Taken individually, these observations are hardly earth-shattering. But if you step back from the details and squint a bit to see just the rough details, a pattern emerges: these comments (and many, many others that I’ve read or written over the years) are all a sort of kludge. They tell the programmer something using a back channel, because the language they supplement won’t let you communicate the idea directly. And that’s a shame.

Let me show you what I mean.

In Exhibit 1 (C++), the author of the code obviously cares about preconditions. He or she has gone to some trouble to differentiate between IN and OUT parameters, and to explain the contract between caller and callee. In spite of an error in describing the constraints on the attrs parameter (it isn’t just NULL that’s illegal…), this is likely to help a maintainer or consumer of the code quite a bit.

But it doesn’t help as much as it ought to.

If a C++ function declaration required you to specify the semantics of each parameter and return type, the compiler could use knowledge about preconditions to make better optimization choices. It could enforce the semantics in a number of clever ways. Unit tests could be generated automatically. The behavior of the function and the knowledge imparted by generated developer docs could be guaranteed to stay accurate and in sync.

Too bad the scope of the C++ language ends with syntax, not semantics.
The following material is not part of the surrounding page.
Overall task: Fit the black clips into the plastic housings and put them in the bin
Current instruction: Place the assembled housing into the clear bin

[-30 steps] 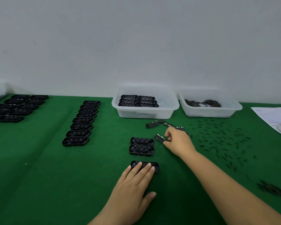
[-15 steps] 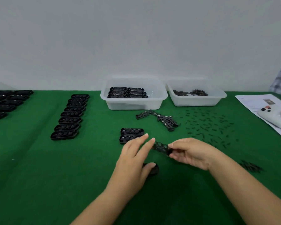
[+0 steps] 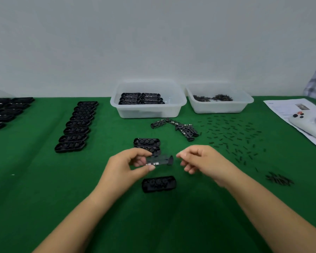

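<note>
- Landmark: the near housing (image 3: pixel 158 183), a black plastic housing lying flat on the green table cover (image 3: pixel 44 198), open side up, with nothing touching it.
- Left hand (image 3: pixel 128 166): raised above and just behind the near housing, thumb and fingers pinching the left end of a black clip (image 3: pixel 160 160). The clip is held roughly level and clear of the cover; it is blurred, so its detail cannot be read.
- Right hand (image 3: pixel 199 158): behind and to the right of the near housing, fingers loosely curled and holding nothing. Its fingertips are close to the clip's right end, with a gap between.
- Two more housings (image 3: pixel 147 145) lie side by side directly behind the near housing; the nearer one is partly hidden by the left hand.
- Loose clips (image 3: pixel 179 127) lie in a cluster farther behind and slightly right.
- Bin (image 3: pixel 148 101): clear plastic, well behind the near housing, holding stacked black assemblies.
- A second clear bin (image 3: pixel 219 99), behind and right, holds small dark parts.
- Small dark pieces (image 3: pixel 232 132) are scattered to the right rear.
- A row of housings (image 3: pixel 77 126) runs to the left rear.
- Paper sheet (image 3: pixel 288 110) and a white controller (image 3: pixel 310 125) sit far right.
</note>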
A detour into the history of linguistics

I should explain that snide comment.

When I was doing graduate studies in computational linguistics at BYU, I spent quite a bit of time studying generative grammar, transformational grammar, and related systems. These are equation-like approaches to analyzing human languages; they map a specific language instance onto formal structures that can be manipulated algorithmically, and they aim to generate an abstraction that’s language-neutral and hard-wired into the human brain. These grammars became de rigueur when computer science and mathematics met linguistics back in the ’60s, in the person of Noam Chomsky and his disciples. You can imagine how these grammars might resemble that holy grail of compiler designers, the context-free grammar.

Yep.

While all my CS confederates were writing their own programming language and a lexer/parser to turn it into machine code, I was performing eerily similar exercises on human language as I studied machine translation. If you can reduce a sentence to an intermediate, language-neutral representation and then re-render it using the surface-level conventions of a different language, translation should be easy, right?

Except it doesn’t work that way.

Oh, sure, we have good enough translation that lets us say “Where’s the bathroom?” in a hundred languages from an Android app. That’s mostly just dictionary lookup with fuzzy matching and a few other bells and whistles. But when Dan Quayle accused Al Gore of “pulling a Slick Willy on me”[1] during vice presidential debates in 1992, 50 million Americans understood exactly what he meant, immediately–even though the phrase he used did not exist in any dictionary, had never been uttered to anyone in the audience, and mapped onto a linguistic structure that suggested none of what he managed to imply. (I’m not lauding Quayle here, just making a point about language.)

This sort of phenomenon in language gives computerized translation fits, because syntax and a dictionary don’t explain it.

It tells us that there’s more to language.

There’s semantics, for example. (And numerous other layers/aspects as well. Deep topic. Go read The Possibility of Language, by Alan Melby, if this sounds intriguing.)

Analysis again

Back to the exhibits.

Exhibit 2 (C) identifies the end of a block with a comment–again, because the language doesn’t give the programmer any other way to do so. The fact that there’s been drift (the comment maps back to an “if” statement that’s been tweaked since the comment was created) highlights why this mechanism is less than optimal.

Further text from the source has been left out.